FreeVC icon indicating copy to clipboard operation
FreeVC copied to clipboard

Some observations after 690k steps

Open skol101 opened this issue 3 years ago • 33 comments

For unseen F to seen M conversion, the resulting pitch is very close to the source speaker , especially if the source pitch is much higher than seen M pitch.

I've used SR-based data augmentation step.
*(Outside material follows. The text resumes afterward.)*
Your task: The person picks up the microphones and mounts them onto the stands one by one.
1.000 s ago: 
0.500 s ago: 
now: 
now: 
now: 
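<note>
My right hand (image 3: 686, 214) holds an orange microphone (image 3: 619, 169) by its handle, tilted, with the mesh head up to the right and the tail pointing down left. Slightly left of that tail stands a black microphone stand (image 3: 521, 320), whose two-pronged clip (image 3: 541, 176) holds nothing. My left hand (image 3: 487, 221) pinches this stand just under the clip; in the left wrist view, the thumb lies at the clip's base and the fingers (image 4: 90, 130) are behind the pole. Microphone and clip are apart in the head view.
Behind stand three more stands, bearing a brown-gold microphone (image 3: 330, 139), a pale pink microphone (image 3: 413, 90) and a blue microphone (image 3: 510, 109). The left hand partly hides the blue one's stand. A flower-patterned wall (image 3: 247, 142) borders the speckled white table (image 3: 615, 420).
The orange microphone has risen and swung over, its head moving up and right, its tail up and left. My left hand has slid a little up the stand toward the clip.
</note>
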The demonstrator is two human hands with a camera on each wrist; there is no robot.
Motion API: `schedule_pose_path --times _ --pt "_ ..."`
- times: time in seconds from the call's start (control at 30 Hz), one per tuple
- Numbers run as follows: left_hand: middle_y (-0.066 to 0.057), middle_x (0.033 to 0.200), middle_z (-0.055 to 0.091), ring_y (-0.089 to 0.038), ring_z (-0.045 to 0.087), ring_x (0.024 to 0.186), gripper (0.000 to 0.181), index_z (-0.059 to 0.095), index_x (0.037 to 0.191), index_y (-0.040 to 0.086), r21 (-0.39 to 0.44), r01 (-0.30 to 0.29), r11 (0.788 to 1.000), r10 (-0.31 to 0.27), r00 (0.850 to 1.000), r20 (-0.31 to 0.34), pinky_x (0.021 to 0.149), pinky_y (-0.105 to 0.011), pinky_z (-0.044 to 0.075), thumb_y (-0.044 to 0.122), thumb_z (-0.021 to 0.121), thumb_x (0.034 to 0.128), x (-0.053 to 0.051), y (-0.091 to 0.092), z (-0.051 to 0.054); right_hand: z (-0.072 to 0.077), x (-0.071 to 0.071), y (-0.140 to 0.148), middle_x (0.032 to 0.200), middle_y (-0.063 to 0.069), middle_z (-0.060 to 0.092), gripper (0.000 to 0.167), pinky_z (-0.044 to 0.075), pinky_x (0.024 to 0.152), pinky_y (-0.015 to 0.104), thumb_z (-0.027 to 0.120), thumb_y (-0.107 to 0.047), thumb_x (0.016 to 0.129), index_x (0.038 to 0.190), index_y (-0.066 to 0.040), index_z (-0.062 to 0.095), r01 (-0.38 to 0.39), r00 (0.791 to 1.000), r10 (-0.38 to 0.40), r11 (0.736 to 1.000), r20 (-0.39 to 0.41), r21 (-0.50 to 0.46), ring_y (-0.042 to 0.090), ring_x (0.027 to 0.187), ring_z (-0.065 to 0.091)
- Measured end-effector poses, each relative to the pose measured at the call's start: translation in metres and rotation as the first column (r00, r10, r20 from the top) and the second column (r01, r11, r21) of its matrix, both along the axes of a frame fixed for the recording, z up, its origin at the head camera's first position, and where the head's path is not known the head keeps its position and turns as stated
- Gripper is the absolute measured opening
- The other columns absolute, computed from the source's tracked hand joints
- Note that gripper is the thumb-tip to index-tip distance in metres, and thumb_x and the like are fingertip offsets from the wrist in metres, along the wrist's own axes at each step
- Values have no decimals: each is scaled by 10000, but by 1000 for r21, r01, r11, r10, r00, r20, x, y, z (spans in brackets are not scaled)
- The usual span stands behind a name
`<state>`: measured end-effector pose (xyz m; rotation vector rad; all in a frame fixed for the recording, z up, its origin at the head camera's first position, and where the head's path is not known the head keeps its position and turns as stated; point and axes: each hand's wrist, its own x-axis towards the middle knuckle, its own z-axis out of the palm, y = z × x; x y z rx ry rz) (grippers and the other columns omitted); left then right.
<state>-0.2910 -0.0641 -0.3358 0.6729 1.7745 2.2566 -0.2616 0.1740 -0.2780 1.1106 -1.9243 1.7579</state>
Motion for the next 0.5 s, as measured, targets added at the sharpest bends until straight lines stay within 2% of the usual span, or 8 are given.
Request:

  1. Unseen F from LibriTTS test-clean 5142_36600_000006_000000.wav
  2. Seen speaker (p326) audio used as a reference audio

https://user-images.githubusercontent.com/53978091/211267486-b8551ae6-5f91-450e-8a4d-758b973b2c17.mp4 3. Conversion result unseen F to seen M

https://user-images.githubusercontent.com/53978091/211268012-48e6d8ec-d845-49ec-bcda-fd2a01ed3f46.mp4

skol101 avatar Jan 09 '23 08:01 skol101

I tried some large-pitch-gap conversions, including the mentioned 5142-to-p326 conversion, and some other conversions like a high-pitch kid's voice to another low-pitch man's voice. I put the results here. So, seems that your issue is not caused by the large pitch gap 🤔.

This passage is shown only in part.